• TO DO: From the data below, repeat exactly the lines from the line with "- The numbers" to the line with "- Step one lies", both included.

[Stored items]
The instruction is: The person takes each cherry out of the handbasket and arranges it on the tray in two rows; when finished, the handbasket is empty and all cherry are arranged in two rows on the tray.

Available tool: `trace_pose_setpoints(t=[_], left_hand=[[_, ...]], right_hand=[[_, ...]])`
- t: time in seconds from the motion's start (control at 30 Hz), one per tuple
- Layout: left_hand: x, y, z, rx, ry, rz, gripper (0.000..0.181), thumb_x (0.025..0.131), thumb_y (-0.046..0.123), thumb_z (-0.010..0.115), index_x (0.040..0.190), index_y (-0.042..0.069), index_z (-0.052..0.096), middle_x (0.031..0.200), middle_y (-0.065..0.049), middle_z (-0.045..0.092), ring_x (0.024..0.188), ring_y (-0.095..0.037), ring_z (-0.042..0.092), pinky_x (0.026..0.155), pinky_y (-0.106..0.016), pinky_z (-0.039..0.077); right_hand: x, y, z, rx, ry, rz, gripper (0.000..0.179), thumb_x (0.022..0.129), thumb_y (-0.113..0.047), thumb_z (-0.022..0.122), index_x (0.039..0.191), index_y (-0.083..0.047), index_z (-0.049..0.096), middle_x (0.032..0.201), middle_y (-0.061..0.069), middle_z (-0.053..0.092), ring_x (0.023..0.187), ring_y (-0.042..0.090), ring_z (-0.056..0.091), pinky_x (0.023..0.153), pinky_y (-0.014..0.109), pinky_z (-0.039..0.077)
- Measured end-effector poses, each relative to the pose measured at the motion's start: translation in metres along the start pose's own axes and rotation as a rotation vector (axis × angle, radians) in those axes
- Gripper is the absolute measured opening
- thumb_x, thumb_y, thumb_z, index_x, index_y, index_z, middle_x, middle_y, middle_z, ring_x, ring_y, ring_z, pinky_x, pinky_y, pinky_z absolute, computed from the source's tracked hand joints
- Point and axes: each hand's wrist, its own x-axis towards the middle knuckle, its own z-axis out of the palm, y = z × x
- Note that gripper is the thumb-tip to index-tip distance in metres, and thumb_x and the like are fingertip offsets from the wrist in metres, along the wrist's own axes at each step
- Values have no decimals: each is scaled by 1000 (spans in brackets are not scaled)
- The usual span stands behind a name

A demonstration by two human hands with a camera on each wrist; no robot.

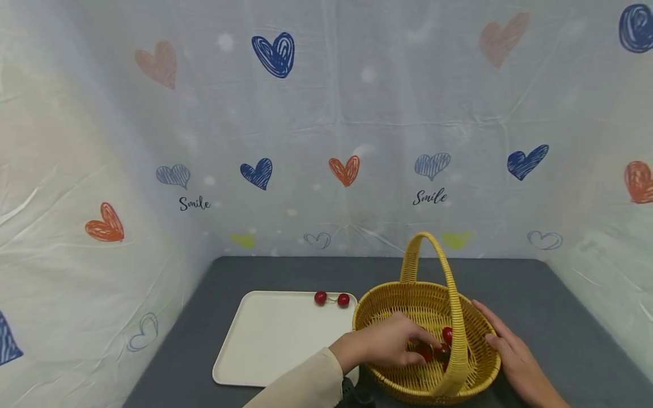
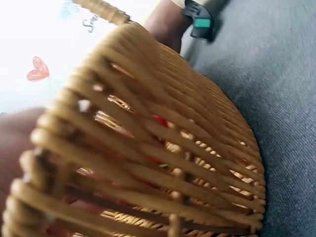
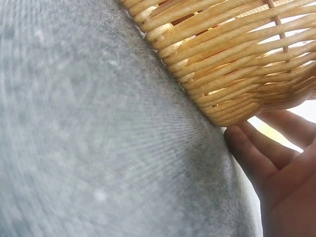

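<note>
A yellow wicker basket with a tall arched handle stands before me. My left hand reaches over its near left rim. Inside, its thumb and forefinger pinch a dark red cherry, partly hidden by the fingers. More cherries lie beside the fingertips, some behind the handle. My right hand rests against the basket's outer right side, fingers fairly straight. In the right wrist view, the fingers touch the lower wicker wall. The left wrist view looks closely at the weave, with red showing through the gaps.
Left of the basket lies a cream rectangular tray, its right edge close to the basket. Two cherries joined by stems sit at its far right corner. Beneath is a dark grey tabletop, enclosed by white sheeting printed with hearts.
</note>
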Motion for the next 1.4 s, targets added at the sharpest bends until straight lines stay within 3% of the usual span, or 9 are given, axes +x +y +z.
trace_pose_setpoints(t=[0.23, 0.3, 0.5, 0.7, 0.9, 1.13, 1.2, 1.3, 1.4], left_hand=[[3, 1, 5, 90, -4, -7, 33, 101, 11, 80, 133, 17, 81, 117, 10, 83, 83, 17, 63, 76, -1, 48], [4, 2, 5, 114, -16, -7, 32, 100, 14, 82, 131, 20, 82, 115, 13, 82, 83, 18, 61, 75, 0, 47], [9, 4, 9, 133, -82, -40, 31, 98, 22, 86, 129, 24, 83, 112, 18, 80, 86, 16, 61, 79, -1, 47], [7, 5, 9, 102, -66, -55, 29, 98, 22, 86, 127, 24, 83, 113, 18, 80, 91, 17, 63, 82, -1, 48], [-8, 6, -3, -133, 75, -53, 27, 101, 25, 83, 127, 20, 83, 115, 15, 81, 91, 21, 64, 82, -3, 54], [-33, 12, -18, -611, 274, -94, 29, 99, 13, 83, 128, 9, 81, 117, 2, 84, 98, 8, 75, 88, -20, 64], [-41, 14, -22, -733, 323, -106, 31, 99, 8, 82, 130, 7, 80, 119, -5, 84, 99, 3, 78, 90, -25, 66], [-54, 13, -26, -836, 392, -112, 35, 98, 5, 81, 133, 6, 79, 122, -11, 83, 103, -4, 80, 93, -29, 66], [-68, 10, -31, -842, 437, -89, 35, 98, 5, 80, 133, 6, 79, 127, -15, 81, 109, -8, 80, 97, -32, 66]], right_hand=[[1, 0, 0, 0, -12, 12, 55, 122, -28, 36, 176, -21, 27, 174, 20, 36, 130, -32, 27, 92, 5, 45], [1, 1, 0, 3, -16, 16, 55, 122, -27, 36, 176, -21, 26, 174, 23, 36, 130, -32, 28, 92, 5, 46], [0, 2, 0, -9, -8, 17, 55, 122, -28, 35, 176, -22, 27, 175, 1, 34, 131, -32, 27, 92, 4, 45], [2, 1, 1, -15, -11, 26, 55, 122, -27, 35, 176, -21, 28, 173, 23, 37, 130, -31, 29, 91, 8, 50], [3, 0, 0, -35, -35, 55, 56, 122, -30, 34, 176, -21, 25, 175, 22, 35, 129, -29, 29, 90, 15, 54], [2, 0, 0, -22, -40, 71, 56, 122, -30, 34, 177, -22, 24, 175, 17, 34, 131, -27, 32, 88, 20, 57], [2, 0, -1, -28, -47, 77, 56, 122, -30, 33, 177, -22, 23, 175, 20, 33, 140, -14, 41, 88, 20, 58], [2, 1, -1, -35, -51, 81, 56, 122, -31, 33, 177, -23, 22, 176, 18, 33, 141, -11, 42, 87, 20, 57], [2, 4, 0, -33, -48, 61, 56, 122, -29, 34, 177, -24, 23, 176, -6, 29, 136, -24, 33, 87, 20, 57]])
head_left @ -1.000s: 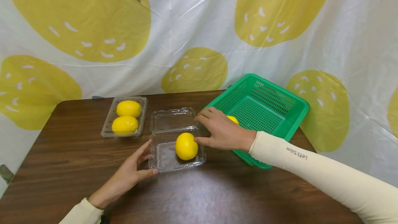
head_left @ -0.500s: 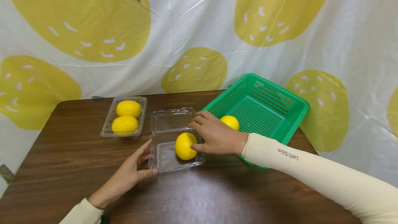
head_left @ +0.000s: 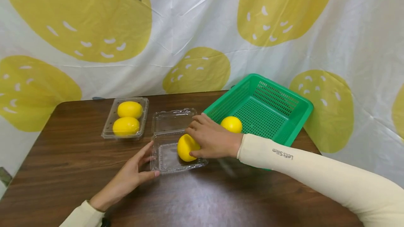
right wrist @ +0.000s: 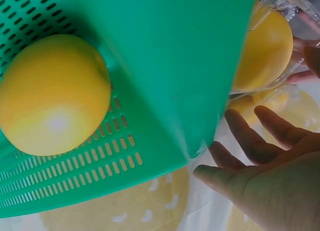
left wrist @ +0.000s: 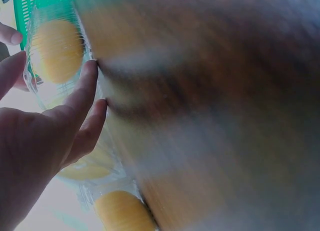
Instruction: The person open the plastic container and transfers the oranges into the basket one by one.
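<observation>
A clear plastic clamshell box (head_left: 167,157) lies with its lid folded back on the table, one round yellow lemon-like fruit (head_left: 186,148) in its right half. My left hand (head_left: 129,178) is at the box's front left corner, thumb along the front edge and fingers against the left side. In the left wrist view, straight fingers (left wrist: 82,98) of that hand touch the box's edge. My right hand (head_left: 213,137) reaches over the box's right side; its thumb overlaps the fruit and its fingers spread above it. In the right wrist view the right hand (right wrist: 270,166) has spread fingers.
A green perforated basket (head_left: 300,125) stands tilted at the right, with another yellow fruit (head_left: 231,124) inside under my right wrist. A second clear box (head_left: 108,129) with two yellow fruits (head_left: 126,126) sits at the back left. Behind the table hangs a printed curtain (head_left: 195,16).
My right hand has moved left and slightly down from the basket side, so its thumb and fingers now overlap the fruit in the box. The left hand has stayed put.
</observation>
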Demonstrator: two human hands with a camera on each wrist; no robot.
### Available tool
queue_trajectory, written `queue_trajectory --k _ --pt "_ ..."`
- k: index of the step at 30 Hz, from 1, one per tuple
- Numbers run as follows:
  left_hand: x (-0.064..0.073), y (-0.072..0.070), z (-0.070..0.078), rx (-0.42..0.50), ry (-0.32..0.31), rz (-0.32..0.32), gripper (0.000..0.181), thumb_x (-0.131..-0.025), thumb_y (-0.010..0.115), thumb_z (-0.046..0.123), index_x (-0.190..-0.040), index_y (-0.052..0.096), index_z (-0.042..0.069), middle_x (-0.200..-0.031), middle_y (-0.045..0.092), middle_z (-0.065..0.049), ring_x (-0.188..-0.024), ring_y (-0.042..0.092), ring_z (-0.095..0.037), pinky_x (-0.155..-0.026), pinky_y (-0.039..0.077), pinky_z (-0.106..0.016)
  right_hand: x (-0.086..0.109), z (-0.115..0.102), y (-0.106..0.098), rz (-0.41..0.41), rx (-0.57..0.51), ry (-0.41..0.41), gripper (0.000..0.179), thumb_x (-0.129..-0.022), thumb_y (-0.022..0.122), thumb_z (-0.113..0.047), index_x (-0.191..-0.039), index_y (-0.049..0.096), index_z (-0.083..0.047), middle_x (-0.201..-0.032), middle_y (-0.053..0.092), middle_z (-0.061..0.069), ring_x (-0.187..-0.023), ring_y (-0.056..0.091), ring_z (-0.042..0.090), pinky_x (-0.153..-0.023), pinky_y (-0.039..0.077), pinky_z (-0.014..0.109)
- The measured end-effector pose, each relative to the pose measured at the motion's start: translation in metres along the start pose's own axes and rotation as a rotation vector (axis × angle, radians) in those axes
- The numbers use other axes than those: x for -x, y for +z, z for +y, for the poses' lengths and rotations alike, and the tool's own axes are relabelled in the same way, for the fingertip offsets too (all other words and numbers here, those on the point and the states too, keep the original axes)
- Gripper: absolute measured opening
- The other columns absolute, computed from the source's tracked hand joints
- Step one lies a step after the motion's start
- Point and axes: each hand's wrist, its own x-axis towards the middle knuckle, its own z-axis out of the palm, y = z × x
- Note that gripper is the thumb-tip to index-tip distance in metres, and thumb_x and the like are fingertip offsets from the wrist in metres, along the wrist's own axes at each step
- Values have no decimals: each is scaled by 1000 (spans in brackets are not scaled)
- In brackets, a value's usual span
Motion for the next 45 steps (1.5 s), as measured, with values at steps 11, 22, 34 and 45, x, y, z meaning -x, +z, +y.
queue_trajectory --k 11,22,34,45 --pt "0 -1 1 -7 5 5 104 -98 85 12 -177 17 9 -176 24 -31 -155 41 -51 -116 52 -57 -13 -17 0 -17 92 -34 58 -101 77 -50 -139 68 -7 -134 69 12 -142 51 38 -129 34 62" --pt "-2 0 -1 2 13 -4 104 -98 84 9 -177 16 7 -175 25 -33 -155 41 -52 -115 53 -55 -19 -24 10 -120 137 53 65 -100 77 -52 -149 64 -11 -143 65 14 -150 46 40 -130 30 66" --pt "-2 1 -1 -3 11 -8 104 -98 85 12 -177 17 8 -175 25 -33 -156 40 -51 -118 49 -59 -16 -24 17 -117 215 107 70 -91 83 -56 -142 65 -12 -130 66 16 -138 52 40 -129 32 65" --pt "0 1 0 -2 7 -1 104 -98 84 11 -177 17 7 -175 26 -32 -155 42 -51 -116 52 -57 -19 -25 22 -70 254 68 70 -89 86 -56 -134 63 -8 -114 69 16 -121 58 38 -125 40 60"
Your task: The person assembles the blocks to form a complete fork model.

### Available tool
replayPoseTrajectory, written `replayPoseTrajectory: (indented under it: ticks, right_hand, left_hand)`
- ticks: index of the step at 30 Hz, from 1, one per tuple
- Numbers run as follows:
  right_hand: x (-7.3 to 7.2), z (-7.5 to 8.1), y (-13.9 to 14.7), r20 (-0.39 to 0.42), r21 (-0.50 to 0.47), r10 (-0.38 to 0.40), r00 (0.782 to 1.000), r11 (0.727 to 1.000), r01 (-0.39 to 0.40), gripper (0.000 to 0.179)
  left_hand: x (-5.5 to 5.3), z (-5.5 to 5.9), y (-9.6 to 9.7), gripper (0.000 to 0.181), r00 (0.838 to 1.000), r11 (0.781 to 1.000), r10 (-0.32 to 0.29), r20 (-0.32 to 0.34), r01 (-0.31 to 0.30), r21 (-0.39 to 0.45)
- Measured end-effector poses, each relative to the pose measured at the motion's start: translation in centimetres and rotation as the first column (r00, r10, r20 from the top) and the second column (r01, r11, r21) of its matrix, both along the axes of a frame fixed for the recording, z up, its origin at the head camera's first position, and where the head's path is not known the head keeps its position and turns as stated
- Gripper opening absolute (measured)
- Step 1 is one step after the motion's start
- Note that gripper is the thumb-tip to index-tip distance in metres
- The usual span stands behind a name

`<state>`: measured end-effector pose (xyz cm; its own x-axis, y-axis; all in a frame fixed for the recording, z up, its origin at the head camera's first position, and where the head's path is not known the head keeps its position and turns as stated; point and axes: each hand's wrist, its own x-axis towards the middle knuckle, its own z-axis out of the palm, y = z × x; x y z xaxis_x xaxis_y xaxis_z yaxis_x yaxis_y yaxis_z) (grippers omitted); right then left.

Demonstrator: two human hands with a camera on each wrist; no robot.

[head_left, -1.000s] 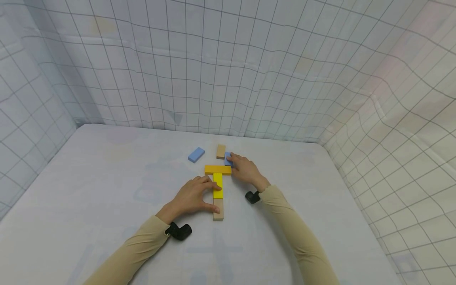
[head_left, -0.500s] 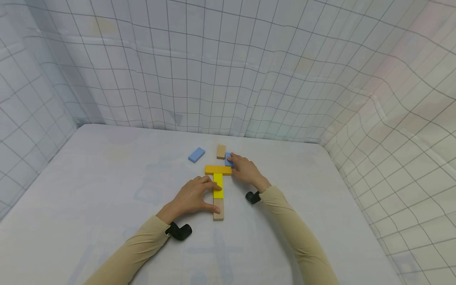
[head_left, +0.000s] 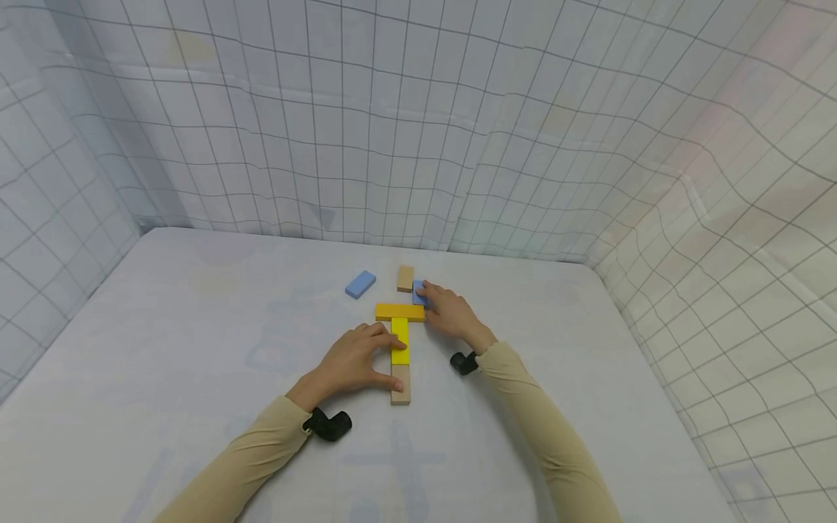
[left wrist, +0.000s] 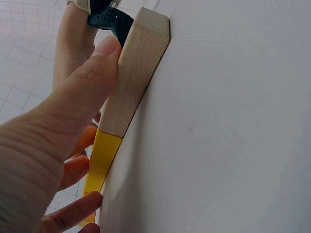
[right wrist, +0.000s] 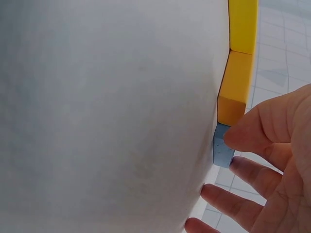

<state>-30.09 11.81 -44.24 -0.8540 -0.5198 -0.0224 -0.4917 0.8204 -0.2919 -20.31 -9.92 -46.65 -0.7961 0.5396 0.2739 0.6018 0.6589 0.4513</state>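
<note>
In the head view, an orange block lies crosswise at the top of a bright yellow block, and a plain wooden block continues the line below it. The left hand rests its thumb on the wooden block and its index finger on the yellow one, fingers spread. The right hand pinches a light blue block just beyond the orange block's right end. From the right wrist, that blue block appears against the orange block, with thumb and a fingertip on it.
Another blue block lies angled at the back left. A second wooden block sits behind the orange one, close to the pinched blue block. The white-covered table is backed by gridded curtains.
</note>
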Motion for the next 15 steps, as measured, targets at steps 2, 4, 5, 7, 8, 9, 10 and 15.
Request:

• RESPONSE BELOW:
- The numbers use other axes than those: x for -x, y for +z, z for +y, for the poses' lengths and rotations alike, and the tool's own axes are relabelled in the same way, for the fingertip offsets too (all other words and numbers here, those on the point and the states too, keep the original axes)
- Gripper: absolute measured opening
- The other columns absolute, computed from the source's tracked hand joints
- Step one lies a step after the motion's start

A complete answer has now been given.